Y aquí aparece la figura de Eduardo Huergo, cuya misteriosa muerte funciona como dedo acusador. A la manera del rebelde en Un mundo feliz de Aldous Huxley o como Montag en Farenheit 451 de Ray Bradbury, Eduardo Huergo, Eduardito, simboliza algo así como la incorruptible belleza del mundo, la poesía de lo incomunicable, lo más puro y honesto de lo que somos capaces y cuyo destino, paradójicamente, está en el fondo una balsa con agua estancada. Un mártir, un redentor, un incomprendido, que pone en la palestra, además, el tema de la salud mental, siempre de rabiosa actualidad en una sociedad que ha sustituido la filosofía por la psicología y el trato directo por el trato mediado de las pantallas.

Acabo de releer Un hombre bajo el agua y me acuerdo, como si me faltaran ya, de la historia del Pensacola o de Carmen (o del propio Sus santos cojones), y no tengo la menor duda de que cada uno de estos actores de reparto daría para un libro.

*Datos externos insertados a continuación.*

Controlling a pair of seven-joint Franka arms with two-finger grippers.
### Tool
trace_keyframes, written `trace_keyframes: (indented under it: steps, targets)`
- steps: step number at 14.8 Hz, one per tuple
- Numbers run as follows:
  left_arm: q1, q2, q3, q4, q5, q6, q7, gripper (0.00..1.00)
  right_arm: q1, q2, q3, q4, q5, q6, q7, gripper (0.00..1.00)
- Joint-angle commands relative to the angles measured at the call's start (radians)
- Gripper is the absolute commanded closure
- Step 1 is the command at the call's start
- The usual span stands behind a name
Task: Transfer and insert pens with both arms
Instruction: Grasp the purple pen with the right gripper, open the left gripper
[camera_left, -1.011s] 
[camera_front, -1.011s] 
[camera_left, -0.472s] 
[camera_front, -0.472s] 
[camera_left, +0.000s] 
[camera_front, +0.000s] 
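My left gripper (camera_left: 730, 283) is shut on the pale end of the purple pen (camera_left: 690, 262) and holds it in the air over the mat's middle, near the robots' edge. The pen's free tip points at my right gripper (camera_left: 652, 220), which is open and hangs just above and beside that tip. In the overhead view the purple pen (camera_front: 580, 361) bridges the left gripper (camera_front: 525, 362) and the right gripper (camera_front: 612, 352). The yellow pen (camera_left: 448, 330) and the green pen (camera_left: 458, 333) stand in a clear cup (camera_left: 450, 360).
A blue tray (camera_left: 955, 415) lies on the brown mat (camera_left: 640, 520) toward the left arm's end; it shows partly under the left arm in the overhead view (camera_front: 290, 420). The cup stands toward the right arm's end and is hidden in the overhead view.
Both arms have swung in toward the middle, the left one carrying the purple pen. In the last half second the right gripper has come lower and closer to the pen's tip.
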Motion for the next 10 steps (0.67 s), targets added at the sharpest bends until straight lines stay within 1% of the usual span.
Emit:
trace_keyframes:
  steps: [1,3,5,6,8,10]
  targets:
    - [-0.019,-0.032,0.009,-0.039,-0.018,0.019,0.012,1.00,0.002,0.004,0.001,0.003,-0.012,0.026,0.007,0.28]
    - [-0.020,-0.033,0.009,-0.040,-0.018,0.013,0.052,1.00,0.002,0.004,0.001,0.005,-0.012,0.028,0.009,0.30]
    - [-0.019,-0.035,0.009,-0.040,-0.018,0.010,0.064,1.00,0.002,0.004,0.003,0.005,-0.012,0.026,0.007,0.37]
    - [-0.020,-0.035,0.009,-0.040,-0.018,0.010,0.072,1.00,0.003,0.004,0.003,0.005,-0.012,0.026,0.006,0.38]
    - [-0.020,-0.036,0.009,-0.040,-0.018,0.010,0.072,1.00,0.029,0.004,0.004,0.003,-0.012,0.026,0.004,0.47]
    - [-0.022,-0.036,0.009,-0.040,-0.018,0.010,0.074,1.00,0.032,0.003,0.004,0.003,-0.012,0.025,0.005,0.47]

Creo que el mensaje que contiene este libro, que quizá sin proponérselo acaba siendo coral, es que un único relato no puede estar completo, un único relato es por definición incompleto, y que tan sólo la suma de relatos puede ofrecernos algo parecido a una verdad. Es decir, que la verdad, sea lo que sea, nos necesita a todos y necesita a cada una de nuestras miradas, por desviadas que puedan estar. Y esto me gusta porque me recuerda de algún modo al panteísmo de Spinoza, como si el relato en realidad fuéramos todos nosotros a la vez, como si no fuera posible un relato sin cada uno de nosotros, al menos no uno lo suficientemente cabal. Y pienso que todo esto me lo ha contado de alguna forma este libro con su apariencia de juego literario, con su universo de solapamientos y espejos, en la línea de Vila-Matas o de Borges, dos grandes maestros, un libro magistral en la composición, de una depurada técnica narrativa y una voz personalísima; un libro que, como ya han escrito por ahí, es una declaración de amor a la literatura, y del que podemos elogiar su carácter inconcluso, pues no parece preocupado por ofrecer respuestas sino plantear los interrogantes adecuados y del mejor modo posible, con el humor, el ingenio y la pasión, ya sea por los minerales de la mano del Pensacola o por la escritura de la mano de nuestros bloqueos; incluso la pasión, cómo no, por la propia vida de la mano del leer y del vivir, dos verbos si no sinónimos, sí complementarios. Y esta lección también se la debemos a Juan Manuel Gil.